* [Your instructions]
The records should be restated exactly from their first line through the line with "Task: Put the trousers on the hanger" in it.

-- Data shown follows --

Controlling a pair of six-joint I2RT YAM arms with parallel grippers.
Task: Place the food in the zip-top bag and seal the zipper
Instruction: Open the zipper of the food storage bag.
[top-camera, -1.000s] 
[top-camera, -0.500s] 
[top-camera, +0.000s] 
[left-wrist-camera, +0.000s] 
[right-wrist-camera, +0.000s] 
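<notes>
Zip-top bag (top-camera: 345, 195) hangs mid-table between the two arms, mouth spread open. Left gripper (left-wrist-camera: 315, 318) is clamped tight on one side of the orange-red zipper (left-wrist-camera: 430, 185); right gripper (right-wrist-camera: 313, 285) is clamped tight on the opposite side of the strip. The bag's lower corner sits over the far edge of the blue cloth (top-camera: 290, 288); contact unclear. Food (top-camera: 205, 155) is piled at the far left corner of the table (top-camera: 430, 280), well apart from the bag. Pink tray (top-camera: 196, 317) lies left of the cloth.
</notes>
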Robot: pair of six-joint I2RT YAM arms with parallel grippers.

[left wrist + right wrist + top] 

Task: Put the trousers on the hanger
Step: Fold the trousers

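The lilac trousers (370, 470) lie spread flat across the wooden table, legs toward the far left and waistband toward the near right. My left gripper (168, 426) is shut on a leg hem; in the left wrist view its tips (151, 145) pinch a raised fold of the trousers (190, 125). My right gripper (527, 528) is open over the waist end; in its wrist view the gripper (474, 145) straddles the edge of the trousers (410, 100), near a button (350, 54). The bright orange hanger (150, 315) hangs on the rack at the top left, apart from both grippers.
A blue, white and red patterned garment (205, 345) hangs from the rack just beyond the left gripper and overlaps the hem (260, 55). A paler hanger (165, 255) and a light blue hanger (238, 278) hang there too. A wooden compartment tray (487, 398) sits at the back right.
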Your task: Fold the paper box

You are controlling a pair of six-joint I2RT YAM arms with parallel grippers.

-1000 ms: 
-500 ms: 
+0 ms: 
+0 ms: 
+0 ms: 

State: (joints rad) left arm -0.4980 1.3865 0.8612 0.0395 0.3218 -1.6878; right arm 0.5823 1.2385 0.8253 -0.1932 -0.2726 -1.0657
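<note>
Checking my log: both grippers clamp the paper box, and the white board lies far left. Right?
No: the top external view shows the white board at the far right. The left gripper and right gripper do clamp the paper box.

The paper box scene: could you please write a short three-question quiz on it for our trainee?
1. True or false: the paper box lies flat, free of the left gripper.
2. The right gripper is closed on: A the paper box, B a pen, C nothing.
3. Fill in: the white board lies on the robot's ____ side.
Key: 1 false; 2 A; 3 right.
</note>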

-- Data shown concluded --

* [Answer]
Controlling a pair of six-joint I2RT YAM arms with parallel grippers.
Task: Place the food in the zip-top bag and seal the zipper
Instruction: Open the zipper of the food storage bag.
[top-camera, -1.000s] 
[top-camera, -0.500s] 
[top-camera, +0.000s] 
[left-wrist-camera, +0.000s] 
[right-wrist-camera, +0.000s] 
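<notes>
Zip-top bag (top-camera: 345, 195) hangs mid-table between the two arms, mouth spread open. Left gripper (left-wrist-camera: 315, 318) is clamped tight on one side of the orange-red zipper (left-wrist-camera: 430, 185); right gripper (right-wrist-camera: 313, 285) is clamped tight on the opposite side of the strip. The bag's lower corner sits over the far edge of the blue cloth (top-camera: 290, 288); contact unclear. Food (top-camera: 205, 155) is piled at the far left corner of the table (top-camera: 430, 280), well apart from the bag. Pink tray (top-camera: 196, 317) lies left of the cloth.
</notes>
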Robot: pair of six-joint I2RT YAM arms with parallel grippers.

[left wrist + right wrist + top] 

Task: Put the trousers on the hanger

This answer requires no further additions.